Eishockey.com: ... und der Gewinn des Stanley Cups wäre ja auch nicht schlecht, oder?

Greiss: Aber so eine Goldmedaillie würde sich zu Hause auch gut machen (lacht).

Eishockey.com: Ich denke, da ist Ersteres um einiges wahrscheinlicher.

Greiss: Davon kann man ausgehen (grinst).

Eishockey.com: Wie siehst du dieses Jahr die Chancen für die Playoffs, nachdem ihr letzte Saison als Topfavorit gleich in der ersten Runde fast schon kläglich gescheitert seid?

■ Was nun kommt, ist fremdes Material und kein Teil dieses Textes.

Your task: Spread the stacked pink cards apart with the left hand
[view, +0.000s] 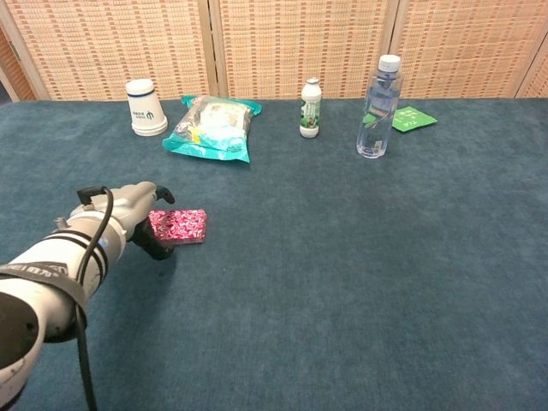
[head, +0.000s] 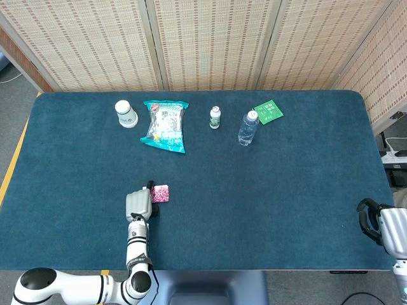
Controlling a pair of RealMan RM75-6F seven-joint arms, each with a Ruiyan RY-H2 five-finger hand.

Greiss: Es geht alles sehr eng zu, das sieht man auch in der Tabelle. Alle können gut spielen und jeder kann jeden schlagen. Von den individuellen Spieler her haben wir natürlich ein sehr hohes Potenzial und müssen dafür sorgen, dass das den Unterschied ausmacht. Aber wenn das Quentchen Glück fehlt, dann scheitern auch die besten Teams.

Eishockey.com: War für dich eigentlich die Umstellung auf die engere Eisfläche in der NHL schwierig, als du hier in den USA angefangen hast?

Greiss: Es ist schon etwas Umgewöhnung, aber die bekommt man relativ schnell in den Griff. Ich muss sagen, dass ich mittlerweile lieber auf der engeren NHL-Eisfläche spiele, als auf der europäischen.

Eishockey.com: Wenn du auf der Bank sitzt, dann hast du ein Brett und notierst verschiedene Dinge. Was schreibst du da?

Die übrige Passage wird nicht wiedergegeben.